Most outrageous the Government has said they intend to redraw the boundaries based on the December 2010 register when they know the current registeris missing over 3.5 million eligible voters, predominantly the young, poor and black and minority ethnic social groups. The problem of under-registration is greatest in urban areas, student towns and coastal areas of high social deprivation. If all those eligible to vote could do so, London would have fully eight more seats, now it will get five fewer. And the problems in future reviews will be worse when the Government have rushed through individual registration without any safeguards.
The Liberal Democrat Leader has allowed himself to be sandbagged by his Tory senior partners in his otherwise laudable attempt to introduce a fairer electoral system, risking losing a once-in-a-generation opportunity for electoral reform.
Instead of introducing a separate Bill on the Alternative Vote referendum which would have been supported by Labour in a vote through Parliament in line with our manifesto commitment, the Government has spatchcocked it together with the most blatant gerrymander of parliamentary constituency boundaries since the days of the rotten boroughs.
The Government should decouple the proposals into two separate Bills, one on the AV referendum, one on constituencies. And in the latter they should ensure that the original, fairer, more transparent and consensual boundary review system is restored, that new boundaries are not applied in such a dogmatic, rigid and politically discriminatory fashion. They should ensure that Wales is treated fairly and not punitively. And automatic registration from other public data bases must be included.
That way we might get two decent, democratic reform Bills based on consensus. That way we might get the Alternative Vote which I have supported for decades.
So we say to the Government: stop trying to rig democracy. Stop trying to ride roughshod over local community views and withdraw this Bill now.
In the Committee Stage of the Bill I urge the Government bring in amendments which address these seriously undemocratic features of their new Boundary Commission remit:
The power put into the hands of unelected officials – deciding whether or not to listen to what citizens say about their own proposals
The disadvantage placed on any objectors by the need to put forward alternative proposals for much wider areas (for instance the whole of Wales) without any knowledge of what others may be putting forward.

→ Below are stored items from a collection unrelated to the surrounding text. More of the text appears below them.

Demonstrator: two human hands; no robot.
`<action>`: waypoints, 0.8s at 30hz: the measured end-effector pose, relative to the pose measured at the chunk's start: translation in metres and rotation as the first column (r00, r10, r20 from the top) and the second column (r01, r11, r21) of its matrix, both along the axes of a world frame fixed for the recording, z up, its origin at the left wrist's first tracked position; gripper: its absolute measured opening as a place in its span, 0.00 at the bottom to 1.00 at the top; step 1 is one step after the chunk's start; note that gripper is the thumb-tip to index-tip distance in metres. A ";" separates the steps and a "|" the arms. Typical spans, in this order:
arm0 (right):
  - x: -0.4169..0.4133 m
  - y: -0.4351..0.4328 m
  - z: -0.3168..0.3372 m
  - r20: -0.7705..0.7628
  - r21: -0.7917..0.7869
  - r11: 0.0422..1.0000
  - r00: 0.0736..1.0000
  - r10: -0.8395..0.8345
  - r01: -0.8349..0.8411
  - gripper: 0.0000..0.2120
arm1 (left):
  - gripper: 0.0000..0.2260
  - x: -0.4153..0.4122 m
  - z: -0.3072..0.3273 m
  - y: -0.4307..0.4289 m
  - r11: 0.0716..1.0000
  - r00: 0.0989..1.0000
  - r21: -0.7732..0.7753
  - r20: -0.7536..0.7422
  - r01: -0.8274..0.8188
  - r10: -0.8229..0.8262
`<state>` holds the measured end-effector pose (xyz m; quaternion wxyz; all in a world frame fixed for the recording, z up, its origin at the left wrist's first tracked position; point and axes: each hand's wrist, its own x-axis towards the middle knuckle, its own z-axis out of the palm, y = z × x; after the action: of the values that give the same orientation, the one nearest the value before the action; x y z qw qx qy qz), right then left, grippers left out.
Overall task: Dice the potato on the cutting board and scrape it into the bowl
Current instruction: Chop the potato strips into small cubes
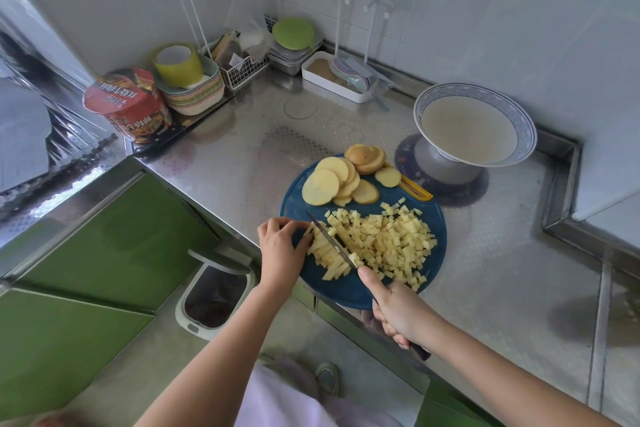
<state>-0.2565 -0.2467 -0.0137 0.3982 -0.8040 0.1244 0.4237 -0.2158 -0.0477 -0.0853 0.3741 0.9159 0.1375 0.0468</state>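
- One red instant-noodle cup [130, 104] is sitting at the worktop's far left corner. Beside it, one stack of pastel plates [194, 94] is carrying a yellow roll [178, 66].
- One wire basket [242, 69] is standing against the back wall, right of the plates.
- One lidded bin [214, 291] is standing on the floor below the worktop's front edge.
- Your left hand [282, 246] is curling its fingertips down on the potato strips [329, 258], clamping the one bundle at the cutting board's left edge.
- One knife [332, 239] is lying slantwise across the strips, its blade touching them right beside your knuckles.
- One round blue cutting board [346, 291] is overhanging the worktop's front edge.
- Potato slices [329, 184] are waiting uncut at the board's far edge, in two fanned groups plus two loose rounds. The overlap is hiding the exact count.
- One heap of diced potato [394, 243] is covering the board's right half, with the pieces too many to count.
- Your right hand [401, 312] is gripping the knife handle, forefinger stretching along the spine.
- One blue-rimmed bowl [474, 88] is standing near the worktop's back right corner, beyond the board and apart from it.
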 end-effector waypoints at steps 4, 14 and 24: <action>0.007 0.004 0.002 -0.035 -0.071 0.997 0.999 0.021 -0.023 0.34 | 0.07 0.002 0.000 0.002 0.998 0.999 -0.042 0.031 -0.040 0.041; 0.019 0.007 0.014 -0.153 -0.154 0.986 0.987 0.038 -0.062 0.38 | 0.05 0.008 0.002 0.008 0.997 1.000 -0.071 0.017 -0.010 0.012; 0.022 0.017 0.015 -0.203 -0.207 0.972 0.977 0.068 -0.111 0.38 | 0.03 0.009 -0.001 0.008 0.982 0.996 -0.169 -0.022 -0.086 0.084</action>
<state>-0.2342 -0.2297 0.0009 0.2744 -0.8022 0.1715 0.5017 -0.2067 -0.0396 -0.0864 0.4476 0.8742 0.1827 0.0441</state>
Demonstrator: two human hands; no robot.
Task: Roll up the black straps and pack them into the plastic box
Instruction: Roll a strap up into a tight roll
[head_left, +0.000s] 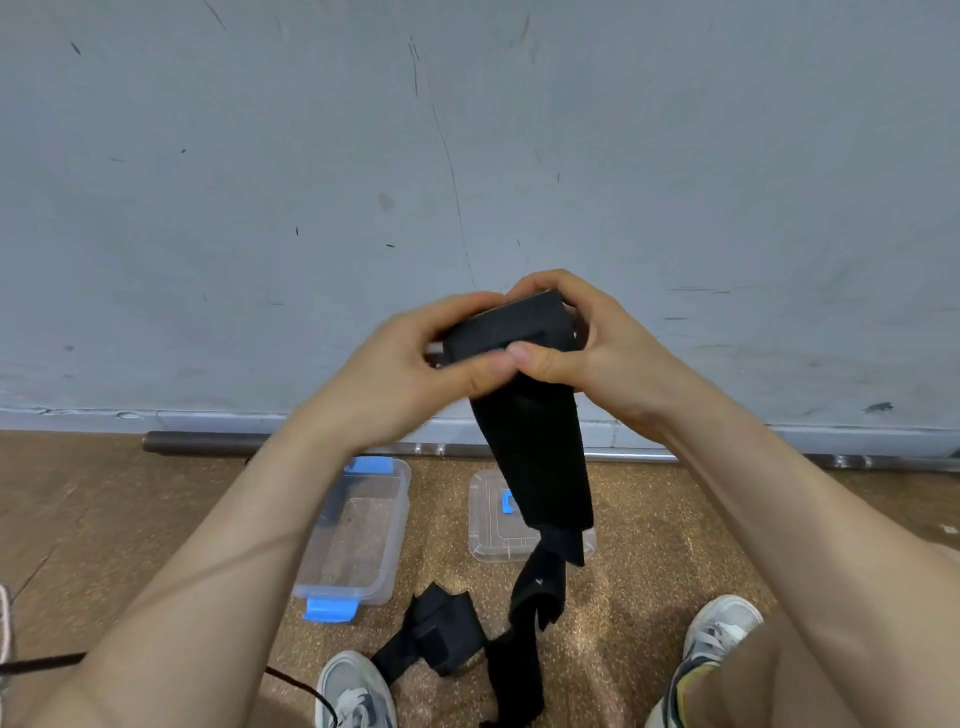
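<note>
Holding one black strap (530, 441) up at frame centre with both hands. The left hand (410, 374) and right hand (597, 343) each grip its top end, fingers curled over the back and thumbs meeting on the front. The top end looks partly rolled, but the fingers hide most of it. The rest hangs down, its tail reaching the floor (649, 571) at bottom centre.

A second strap (441, 634) lies crumpled at bottom centre, just left of that tail, between the left shoe (353, 691) and right shoe (717, 639).

The plastic box (400, 519), with blue latches, sits open at lower centre-left. Its lid (488, 535) lies flat to the right, partly behind the hanging strap.

A metal bar (208, 441) runs along the wall base. A black cable (296, 680) is at bottom left.
</note>
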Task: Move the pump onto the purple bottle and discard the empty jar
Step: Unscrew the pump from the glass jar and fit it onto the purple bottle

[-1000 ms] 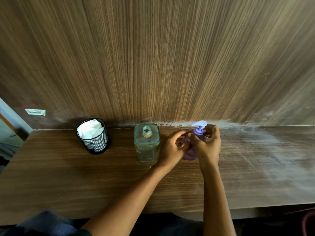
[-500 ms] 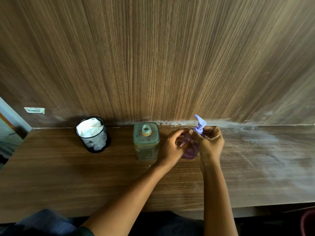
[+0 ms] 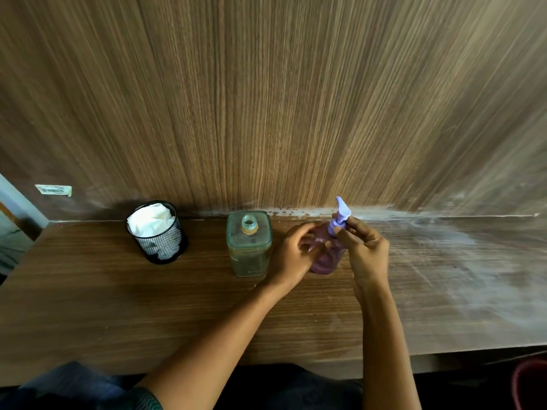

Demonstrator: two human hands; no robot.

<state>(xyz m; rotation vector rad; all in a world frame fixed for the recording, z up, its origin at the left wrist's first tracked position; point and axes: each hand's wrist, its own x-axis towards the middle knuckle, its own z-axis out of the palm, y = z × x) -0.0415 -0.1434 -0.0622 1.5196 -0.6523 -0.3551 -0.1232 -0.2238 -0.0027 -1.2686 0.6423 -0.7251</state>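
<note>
Right hand (image 3: 365,250) pinches pump (image 3: 340,216) on top of purple bottle (image 3: 327,258). Left hand (image 3: 291,255) grips bottle side. Clear jar (image 3: 249,247) stands just left, open.

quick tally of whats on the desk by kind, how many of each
Purple bottle: 1
Lilac pump, on the bottle's neck: 1
Clear square jar, no lid: 1
Black mesh cup holding a white crumpled wad: 1 cup, 1 wad
Hands at the bottle, left hand and right hand: 2
Total: 5 things, plus 2 hands
</note>
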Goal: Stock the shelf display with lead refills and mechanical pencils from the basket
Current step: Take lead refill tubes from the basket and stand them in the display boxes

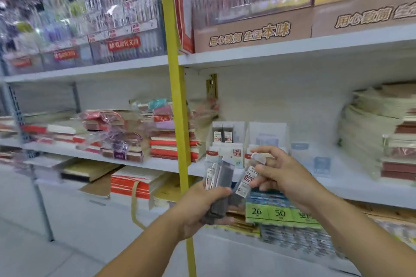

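My left hand [200, 207] grips a bunch of slim dark lead refill packs [219, 177], held upright in front of the shelf. My right hand [281, 171] pinches a single white-labelled refill pack [246, 181] just to the right of the bunch. Behind the hands, a white cardboard display box [227, 135] on the middle shelf holds a few dark refill packs standing at its back. A second white display box [267, 135] stands beside it on the right. No basket is in view.
A yellow upright post [177, 105] divides the shelving just left of the hands. Stacked notebooks [171, 141] fill the shelf to the left, and pale stacks [378, 132] rise at the right. Green price labels [279, 212] sit below my right hand. Pen racks hang above.
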Available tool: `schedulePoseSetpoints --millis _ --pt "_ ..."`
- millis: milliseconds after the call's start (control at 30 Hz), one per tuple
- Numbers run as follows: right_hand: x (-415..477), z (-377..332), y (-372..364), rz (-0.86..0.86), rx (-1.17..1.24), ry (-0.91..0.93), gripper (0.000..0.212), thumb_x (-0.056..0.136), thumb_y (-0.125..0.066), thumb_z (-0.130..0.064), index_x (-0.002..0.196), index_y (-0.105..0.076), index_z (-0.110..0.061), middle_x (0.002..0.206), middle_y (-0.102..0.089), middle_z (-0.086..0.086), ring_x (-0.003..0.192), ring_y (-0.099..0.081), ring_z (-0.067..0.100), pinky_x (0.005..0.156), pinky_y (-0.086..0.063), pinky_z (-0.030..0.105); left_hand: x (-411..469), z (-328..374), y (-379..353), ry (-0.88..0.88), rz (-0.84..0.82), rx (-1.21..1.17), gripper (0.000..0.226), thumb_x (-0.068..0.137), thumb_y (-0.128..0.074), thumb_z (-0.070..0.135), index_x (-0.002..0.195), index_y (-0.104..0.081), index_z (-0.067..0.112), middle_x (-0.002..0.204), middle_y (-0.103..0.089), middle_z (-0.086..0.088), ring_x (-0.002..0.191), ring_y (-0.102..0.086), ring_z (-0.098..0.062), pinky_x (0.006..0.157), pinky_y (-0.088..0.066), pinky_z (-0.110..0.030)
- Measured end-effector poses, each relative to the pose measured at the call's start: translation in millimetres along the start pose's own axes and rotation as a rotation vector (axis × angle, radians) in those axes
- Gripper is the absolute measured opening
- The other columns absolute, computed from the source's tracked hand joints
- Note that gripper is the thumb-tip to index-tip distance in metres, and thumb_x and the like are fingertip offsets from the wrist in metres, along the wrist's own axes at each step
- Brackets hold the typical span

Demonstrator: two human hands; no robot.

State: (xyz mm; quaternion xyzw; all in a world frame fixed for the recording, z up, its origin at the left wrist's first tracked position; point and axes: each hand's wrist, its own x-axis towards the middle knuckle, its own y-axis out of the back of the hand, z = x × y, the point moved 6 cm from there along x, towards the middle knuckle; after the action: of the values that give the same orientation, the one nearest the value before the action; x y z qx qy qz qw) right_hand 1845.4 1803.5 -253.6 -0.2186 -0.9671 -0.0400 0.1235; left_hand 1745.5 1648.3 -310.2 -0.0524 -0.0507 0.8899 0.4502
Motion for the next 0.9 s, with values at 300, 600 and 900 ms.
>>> schedulePoseSetpoints --millis 300,600,900 --pt "51 -27 -4 -0.01 -0.289 0.063 0.012 0.097 -0.057 -0.023 0.107 -0.056 -0.016 0.073 -0.073 0.01 0.058 -0.062 0.015 0.054 -0.047 0.025 45 13 14 -0.097 -0.018 -0.096 0.04 0.091 -0.073 0.027 0.127 -0.058 0.018 0.111 -0.077 -0.013 0.105 -0.074 -0.026 0.059 -0.062 -0.029" --pt "122 -77 14 0.273 -0.603 0.415 0.007 0.092 -0.063 -0.026 0.093 -0.058 -0.031 0.078 -0.073 -0.012 0.069 -0.064 0.007 0.063 -0.047 0.029 85 37 50 -0.279 0.164 -0.045 0.02 0.096 -0.065 0.036 0.105 -0.06 0.019 0.071 -0.066 0.007 0.054 -0.053 -0.008 0.048 -0.044 -0.022" --pt "189 -60 -22 0.134 -1.177 0.501 0.008 0.088 -0.066 -0.025 0.092 -0.061 -0.028 0.089 -0.062 -0.013 0.08 -0.057 0.001 0.068 -0.047 0.024 117 14 85 -0.175 0.155 -0.186 0.016 0.092 -0.063 0.021 0.105 -0.068 0.013 0.063 -0.059 0.0 0.052 -0.052 -0.008 0.046 -0.04 -0.02"
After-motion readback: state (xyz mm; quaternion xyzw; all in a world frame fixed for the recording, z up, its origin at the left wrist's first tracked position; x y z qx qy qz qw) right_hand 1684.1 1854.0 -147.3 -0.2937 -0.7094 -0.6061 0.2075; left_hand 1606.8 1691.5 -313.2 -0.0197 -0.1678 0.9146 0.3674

The loss of independent scrutiny with the removal of Assistant Commissioners – independent lawyers who chaired public inquiries and wrote reports on the arguments put and their own conclusions.
If the Government dogmatically refuses to restore public inquiries, they should at least consider a two stage consultation process allowing citizens to comment on each other’s proposals – and restore a role for an independent Assistant Commissioner in producing a published report summarising and drawing conclusions from the representations.
In practice, under the bill as it stands, it will be very difficult to get any alternative proposal accepted – because of knock-on effects across a much wider area and because it will always be said that adopting a radically different set of proposals would be unfair to those who commented on the original proposals.